In my consulting experience, I often come across managers and entrepreneurs who seek advice on hotel budgeting process. Now that we are towards the end of August, the process for many of you must have already begun.

Sometimes however, I get alarmed when I hear someone raise a question mark on the very need for a budget or their ability to cast one. Typical doubts that you hear are, “do we really need a budget?”, or “how can I look into the next twelve months and put a number to it? Well my answer to these questions is always very simple “Yes we do” and “Yes you can, we will work on it together”

It is a fact that the budget process for any period commences at least six months prior to the start of the period. As an example if your plan period is January 1st to December 31st, you would start the preparation of budget assumptions around the month of July of the previous year. From that point of view, I really sympathize with those who are yet to sharpen their forecasting skills. But the job has to be done. They better start learning it. From my experience of being involved with the budget or business plan process of some of the most reputed and efficient international brands during the past over four decades, I have finally settled on a process with rolling budgeting for the twelve plan sub-periods, month after month.

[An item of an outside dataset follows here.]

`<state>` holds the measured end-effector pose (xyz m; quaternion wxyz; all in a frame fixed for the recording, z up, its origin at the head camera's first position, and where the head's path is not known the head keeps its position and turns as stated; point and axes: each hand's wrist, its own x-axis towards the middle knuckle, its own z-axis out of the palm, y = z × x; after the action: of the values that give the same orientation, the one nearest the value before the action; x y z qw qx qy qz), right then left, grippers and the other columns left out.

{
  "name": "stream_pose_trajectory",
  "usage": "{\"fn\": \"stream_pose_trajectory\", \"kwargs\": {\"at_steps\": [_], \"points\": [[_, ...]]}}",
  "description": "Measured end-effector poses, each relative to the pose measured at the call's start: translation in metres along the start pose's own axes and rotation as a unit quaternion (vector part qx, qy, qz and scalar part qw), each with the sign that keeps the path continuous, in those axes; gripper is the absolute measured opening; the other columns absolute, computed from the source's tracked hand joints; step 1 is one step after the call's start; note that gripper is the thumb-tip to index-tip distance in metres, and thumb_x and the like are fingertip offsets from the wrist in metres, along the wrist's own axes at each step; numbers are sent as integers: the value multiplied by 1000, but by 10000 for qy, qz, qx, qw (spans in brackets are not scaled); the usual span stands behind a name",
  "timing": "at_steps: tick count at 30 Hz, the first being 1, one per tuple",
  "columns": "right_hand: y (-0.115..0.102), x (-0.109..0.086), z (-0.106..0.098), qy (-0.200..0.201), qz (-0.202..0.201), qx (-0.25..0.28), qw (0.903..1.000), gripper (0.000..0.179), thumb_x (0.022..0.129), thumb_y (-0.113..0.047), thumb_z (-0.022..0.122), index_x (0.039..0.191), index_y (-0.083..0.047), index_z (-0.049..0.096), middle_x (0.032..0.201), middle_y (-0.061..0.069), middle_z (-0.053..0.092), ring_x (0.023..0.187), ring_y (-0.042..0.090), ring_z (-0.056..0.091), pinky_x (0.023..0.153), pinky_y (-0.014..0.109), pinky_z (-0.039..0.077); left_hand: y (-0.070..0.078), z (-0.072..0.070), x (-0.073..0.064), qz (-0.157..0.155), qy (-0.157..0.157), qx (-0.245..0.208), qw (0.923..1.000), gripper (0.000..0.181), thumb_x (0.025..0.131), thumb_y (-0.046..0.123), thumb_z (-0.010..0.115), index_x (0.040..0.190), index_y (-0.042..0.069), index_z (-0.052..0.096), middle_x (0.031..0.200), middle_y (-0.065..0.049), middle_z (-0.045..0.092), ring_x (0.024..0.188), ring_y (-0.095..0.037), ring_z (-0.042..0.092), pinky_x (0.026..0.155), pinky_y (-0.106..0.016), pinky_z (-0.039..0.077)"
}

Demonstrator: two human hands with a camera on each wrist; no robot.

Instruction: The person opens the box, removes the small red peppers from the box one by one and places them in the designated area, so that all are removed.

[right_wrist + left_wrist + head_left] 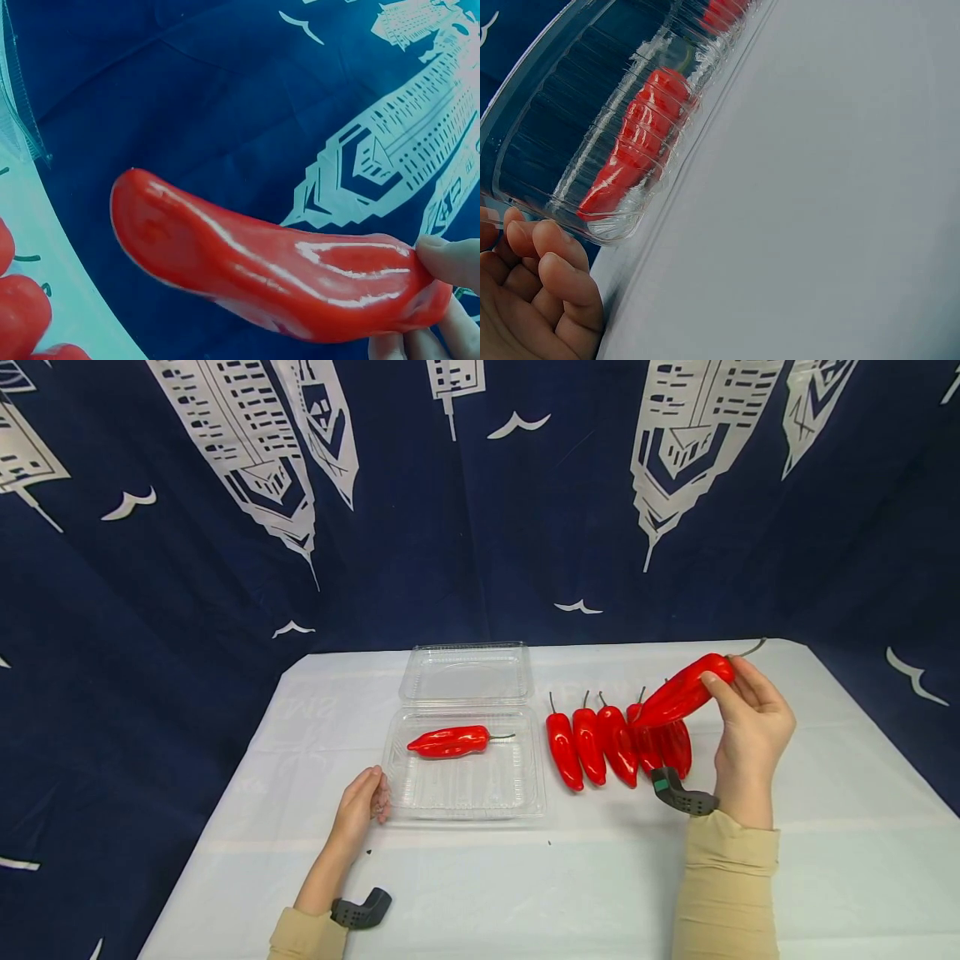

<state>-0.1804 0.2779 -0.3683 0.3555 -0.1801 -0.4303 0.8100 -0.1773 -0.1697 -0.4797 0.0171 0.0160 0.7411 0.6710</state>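
Observation:
My right hand (756, 722) pinches a long red chili pepper (678, 692) near its stem end, between thumb and fingers. It is held above the right part of a row of red chili peppers (564, 752) on the table. In the right wrist view the held pepper (262, 270) points its blunt tip to the left. A clear plastic clamshell container (465, 806) lies with its lid raised back, and one red pepper (450, 742) lies crosswise in its base. At the container's left edge, my left hand (360, 800) holds the rim with curled fingers.
The white-covered table (525, 893) carries everything. Behind it hangs a dark blue cloth (465, 552) with white building and bird prints. The container's transparent lid (467, 675) reaches toward the table's back edge. The row of peppers stands just right of the container, stems pointing away.

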Motion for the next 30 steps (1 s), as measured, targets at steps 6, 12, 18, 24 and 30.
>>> {"fn": "stream_pose_trajectory", "kwargs": {"at_steps": [6,12,18,24,30], "points": [[-1,5,-6,151,91,49,9998,46,68,4,81,111,-2,68,111,12,61,96,18,60,67,22,52,0,0,0,15,-17,-1,10000,35,105,26,29,86,0,43,65,-2,39,51,-11,41,46,-21,37],[-1,12,-15,373,82,-228,9990,42,72,0,80,111,-6,69,119,11,58,98,17,58,72,20,52,4,-1,0,-148,-56,-52,9999,34,105,23,28,86,0,43,66,-3,39,52,-11,41,47,-21,37],[0,18,-23,468,138,-553,9973,38,78,-3,75,115,-9,67,129,8,52,110,17,53,95,27,41,8,0,-1,-203,-106,-67,9997,32,105,17,27,86,-2,43,67,-5,39,52,-12,41,47,-21,37],[5,25,-30,543,408,-842,9941,44,78,-5,75,120,-13,63,130,4,53,112,15,52,101,27,36,4,0,-1,-159,-35,-44,9999,33,105,22,28,85,0,43,66,-3,39,52,-11,41,47,-20,37],[26,48,-53,409,392,-1553,9862,50,76,-22,79,123,-20,62,132,-1,53,116,14,51,99,22,37,-1,0,0,5,51,34,10000,35,104,29,31,85,2,43,66,-2,39,52,-10,41,46,-20,37]]}}
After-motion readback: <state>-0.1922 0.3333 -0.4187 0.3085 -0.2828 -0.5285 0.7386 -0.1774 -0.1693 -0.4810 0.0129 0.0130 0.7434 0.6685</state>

The process is quite simple and once the team gets involved with it, their perception on entire the process, needs changes. They start appreciating the plan as their tool, as a guide to help them show the path and above all, since the numbers are churned by them, they start owning the numbers. This is the magic of the system.

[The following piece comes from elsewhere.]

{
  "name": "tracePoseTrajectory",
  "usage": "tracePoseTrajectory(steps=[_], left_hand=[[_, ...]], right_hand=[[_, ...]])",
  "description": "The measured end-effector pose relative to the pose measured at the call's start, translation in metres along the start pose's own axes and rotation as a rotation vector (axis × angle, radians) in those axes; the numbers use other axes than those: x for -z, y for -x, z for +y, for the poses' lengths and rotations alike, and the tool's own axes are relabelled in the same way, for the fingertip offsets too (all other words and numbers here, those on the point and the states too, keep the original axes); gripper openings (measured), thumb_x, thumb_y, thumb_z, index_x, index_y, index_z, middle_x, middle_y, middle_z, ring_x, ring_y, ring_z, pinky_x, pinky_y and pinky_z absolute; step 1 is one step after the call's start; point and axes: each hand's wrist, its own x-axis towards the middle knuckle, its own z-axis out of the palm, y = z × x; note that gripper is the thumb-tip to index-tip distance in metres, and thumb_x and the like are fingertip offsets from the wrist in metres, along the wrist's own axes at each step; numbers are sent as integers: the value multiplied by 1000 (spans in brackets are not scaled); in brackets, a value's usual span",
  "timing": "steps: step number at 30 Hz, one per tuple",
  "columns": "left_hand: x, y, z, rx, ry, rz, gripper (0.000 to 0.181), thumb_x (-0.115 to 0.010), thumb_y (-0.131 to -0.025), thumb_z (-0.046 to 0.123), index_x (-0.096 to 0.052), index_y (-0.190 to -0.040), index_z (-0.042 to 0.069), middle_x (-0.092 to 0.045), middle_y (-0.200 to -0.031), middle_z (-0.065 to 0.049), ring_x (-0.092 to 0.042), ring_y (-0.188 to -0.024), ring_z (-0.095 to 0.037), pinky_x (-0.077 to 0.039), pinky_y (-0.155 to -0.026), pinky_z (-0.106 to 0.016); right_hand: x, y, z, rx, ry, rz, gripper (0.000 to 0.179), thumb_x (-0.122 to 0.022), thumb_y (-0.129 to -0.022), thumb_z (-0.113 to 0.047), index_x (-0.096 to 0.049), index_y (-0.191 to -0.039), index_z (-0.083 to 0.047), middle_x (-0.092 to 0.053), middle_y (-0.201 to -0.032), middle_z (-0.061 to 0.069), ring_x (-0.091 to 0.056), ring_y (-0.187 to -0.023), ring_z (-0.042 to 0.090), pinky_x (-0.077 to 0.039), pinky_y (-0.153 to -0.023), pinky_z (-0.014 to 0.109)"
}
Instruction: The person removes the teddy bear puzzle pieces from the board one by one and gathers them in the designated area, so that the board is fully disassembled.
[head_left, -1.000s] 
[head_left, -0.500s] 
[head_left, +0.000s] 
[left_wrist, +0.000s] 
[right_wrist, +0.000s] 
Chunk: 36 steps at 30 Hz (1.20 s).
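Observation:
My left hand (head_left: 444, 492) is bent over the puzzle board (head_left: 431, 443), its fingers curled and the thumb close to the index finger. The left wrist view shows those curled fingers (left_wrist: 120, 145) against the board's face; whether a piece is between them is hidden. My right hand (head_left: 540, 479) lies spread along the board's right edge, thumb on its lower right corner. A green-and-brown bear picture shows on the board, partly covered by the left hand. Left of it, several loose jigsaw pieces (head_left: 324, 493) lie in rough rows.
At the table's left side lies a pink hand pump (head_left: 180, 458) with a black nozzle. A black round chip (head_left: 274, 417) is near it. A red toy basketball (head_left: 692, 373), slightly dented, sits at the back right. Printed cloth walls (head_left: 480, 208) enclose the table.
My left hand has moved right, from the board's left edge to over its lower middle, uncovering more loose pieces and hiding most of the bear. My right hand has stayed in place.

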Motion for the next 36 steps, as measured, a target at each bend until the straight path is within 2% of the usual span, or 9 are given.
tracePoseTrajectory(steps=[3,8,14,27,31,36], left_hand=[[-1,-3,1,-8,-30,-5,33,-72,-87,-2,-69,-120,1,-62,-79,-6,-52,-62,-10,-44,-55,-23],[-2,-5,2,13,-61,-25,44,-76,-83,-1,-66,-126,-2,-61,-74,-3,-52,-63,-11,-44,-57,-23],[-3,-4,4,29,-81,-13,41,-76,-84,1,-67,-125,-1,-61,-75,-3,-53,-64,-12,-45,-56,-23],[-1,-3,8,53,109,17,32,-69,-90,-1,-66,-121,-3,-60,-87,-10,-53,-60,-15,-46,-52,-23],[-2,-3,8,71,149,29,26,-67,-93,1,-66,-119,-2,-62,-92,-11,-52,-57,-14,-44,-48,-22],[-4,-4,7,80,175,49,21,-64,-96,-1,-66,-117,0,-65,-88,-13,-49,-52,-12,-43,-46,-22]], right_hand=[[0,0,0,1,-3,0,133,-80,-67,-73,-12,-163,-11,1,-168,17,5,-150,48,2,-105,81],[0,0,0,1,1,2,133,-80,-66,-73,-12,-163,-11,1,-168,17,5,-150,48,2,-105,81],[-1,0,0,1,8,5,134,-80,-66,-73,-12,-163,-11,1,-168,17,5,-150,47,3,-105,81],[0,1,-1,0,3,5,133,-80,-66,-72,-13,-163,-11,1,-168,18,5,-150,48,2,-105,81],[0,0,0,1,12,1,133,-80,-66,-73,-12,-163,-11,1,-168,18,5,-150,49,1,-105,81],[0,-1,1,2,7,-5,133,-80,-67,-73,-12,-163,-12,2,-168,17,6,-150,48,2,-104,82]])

The process starts with a very simple exercise completed by all functional heads of revenue producing departments. They do a forecast of anticipated revenue from their respective departments. Rooms, Food, Beverage and Recreation and services departments. The forecasting is done in some details so that their assumptions for the numbers could be interpreted and rationalized. The marketing functional head gives his or her inputs in explaining the existing and anticipated market scenario for the plan period. This document, once completed will just give the total revenue that the hotel expects to generate in the period being planned.

The next exercise is now with the hotel’s financial functional head. He evaluates the numbers to see if these would be enough to meet the expenses and generate enough surpluses to meet the ownership’s financial objectives. The general manager evaluates the numbers to ensure that they are real enough to be achieved and yet challenging enough for the team to give their optimum inputs. However if the numbers do not look good, or look too easy, the team goes deeper into their respective revenue and cost areas to optimize their operating efficiencies.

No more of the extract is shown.